Random question [May. 26th, 2005|03:08 pm]
[Tags|, ]

Can anybody explain Robin McKinley, the fantasy writer, to me?

What is she famous for, what's her writing style like, what her good and bad parts are?
Link12 comments|Leave a comment

Sex and Madness [Jul. 22nd, 2004|12:13 pm]
[Tags|, , , ]

This morning, I woke up with a serious urge for some more literary madness in my life. People like Thomas Pynchon, and all the other crazy motherfuckers I've been meaning to read for a long time. I scrambled for my palm pilot and jotted down authors -- Thomas Pynchon, William Burroughs, Philip K. Dick, Aldous Huxley, Kurt Vonnegut, Jorge Luis Borges, Heinlein's Job: A Comedy of Justice, and even (saints preserve us) James Joyce. (Sidenote: I hesitate to read more R.A.Wilson -- though I loved the Illuminatus! trilogy, I heard his others aren't that good). (Other sidenote: [info]yuki_onna's The Labyrinth is looking promising, in that department. We'll see, when it comes out).
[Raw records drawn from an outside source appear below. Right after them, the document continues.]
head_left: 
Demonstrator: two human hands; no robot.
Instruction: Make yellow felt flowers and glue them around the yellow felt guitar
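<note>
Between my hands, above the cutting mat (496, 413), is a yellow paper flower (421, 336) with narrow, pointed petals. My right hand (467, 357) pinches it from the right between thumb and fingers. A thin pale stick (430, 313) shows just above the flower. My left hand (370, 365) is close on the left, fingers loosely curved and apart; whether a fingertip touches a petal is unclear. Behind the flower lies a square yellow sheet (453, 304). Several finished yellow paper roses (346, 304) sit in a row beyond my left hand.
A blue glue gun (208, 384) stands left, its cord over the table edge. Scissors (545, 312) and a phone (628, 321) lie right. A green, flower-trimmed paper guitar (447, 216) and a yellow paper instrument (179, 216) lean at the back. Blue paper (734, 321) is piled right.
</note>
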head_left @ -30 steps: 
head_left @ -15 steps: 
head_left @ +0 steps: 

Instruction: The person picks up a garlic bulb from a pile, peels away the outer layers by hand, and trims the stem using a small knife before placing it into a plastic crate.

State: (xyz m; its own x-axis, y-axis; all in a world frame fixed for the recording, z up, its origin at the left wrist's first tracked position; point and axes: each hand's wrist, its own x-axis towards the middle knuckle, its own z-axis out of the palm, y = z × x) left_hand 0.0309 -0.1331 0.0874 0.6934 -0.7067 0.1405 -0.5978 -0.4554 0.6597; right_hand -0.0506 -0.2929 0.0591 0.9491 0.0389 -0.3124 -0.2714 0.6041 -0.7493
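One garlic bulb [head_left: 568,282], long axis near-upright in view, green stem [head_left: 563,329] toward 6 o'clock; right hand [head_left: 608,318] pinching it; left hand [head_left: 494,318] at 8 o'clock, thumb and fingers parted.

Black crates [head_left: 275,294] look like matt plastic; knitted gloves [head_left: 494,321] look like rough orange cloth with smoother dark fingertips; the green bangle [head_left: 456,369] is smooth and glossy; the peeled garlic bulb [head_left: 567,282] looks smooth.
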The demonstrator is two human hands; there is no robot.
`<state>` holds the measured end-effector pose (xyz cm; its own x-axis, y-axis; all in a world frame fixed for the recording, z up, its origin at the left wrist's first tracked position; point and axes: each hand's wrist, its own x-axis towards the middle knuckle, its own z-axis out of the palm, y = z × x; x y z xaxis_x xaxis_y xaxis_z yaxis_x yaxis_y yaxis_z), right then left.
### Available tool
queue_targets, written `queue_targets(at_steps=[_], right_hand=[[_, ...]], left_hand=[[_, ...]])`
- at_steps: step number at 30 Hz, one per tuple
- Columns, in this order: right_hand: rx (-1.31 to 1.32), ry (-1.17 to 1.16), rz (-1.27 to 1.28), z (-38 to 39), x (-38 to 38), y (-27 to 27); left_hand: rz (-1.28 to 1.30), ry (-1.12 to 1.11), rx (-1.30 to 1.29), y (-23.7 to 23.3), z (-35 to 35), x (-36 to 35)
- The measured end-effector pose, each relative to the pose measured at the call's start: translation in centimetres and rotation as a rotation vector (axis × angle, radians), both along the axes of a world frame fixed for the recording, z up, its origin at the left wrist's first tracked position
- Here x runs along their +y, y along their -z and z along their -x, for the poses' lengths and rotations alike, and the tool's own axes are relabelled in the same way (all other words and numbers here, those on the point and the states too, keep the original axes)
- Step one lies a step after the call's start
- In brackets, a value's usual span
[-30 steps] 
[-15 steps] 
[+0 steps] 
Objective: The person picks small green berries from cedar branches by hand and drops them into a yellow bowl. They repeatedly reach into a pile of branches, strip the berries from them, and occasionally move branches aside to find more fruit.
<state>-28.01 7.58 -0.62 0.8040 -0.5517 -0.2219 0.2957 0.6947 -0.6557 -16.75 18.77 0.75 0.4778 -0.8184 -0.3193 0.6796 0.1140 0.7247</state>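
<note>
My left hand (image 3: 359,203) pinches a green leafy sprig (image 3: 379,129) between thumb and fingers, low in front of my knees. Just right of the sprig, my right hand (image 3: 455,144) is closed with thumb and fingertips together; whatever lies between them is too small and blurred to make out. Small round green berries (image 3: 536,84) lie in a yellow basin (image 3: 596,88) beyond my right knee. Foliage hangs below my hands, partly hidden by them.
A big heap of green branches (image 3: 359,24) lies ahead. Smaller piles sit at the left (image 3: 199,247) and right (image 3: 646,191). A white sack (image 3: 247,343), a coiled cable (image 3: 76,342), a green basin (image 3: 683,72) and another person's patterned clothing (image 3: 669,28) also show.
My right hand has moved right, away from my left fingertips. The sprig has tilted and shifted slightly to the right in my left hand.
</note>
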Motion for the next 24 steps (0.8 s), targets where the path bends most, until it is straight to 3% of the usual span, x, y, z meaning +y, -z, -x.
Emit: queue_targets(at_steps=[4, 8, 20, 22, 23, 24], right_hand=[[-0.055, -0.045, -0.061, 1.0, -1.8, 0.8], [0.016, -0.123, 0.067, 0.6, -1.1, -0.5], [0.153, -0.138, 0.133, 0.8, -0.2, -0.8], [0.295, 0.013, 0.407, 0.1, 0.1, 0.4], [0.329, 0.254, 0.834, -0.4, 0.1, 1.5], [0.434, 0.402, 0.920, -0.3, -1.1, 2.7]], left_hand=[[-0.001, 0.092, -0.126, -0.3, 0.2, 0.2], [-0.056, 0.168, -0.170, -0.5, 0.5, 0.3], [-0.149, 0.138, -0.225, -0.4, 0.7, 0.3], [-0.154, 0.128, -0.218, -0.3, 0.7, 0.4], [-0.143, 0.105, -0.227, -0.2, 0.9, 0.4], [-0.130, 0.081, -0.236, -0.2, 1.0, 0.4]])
So, who am I missing? If they're sci-fi, that's a big plus in my book, although I'm flexible and biased (i.e., anything good can be stretched to be classified as sci-fi, in my mind).

Similarly, I've been in the mood for interesting, sexy movies lately. They can be dark, they can be twisted, or they can be really sweet and romantic. As long as they're passionate and juicy. I'm talking things like Mulholland Drive, Stealing Beauty, and Secretary. Gimme recommendations.